**GOAL OF THE EXERCISE:**
Please reproduce the data exactly and omit the pictures.

**DATA BLOCK:**
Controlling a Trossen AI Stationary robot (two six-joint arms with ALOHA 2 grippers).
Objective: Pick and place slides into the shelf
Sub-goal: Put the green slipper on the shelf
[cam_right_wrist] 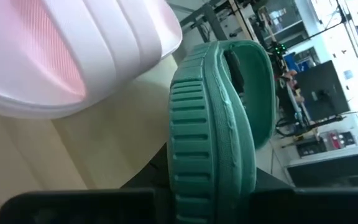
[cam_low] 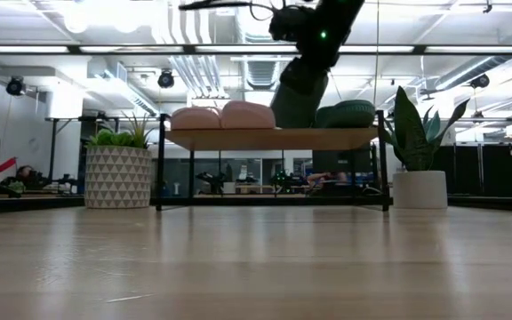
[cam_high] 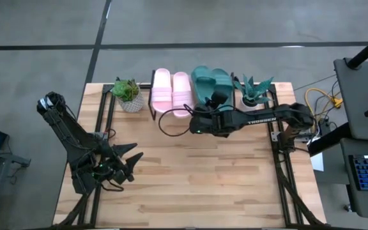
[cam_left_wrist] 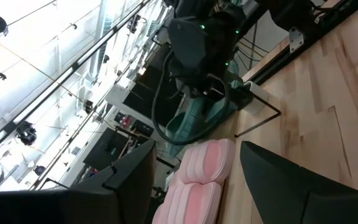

**EXERCISE OUTPUT:**
Controlling a Trossen AI Stationary robot (two six-joint arms with ALOHA 2 grippers).
Objective: Pick and place slides into the shelf
Sub-goal: Put the green slipper on the shelf
[cam_right_wrist] 
[cam_low] 
[cam_high] 
[cam_left_wrist] 

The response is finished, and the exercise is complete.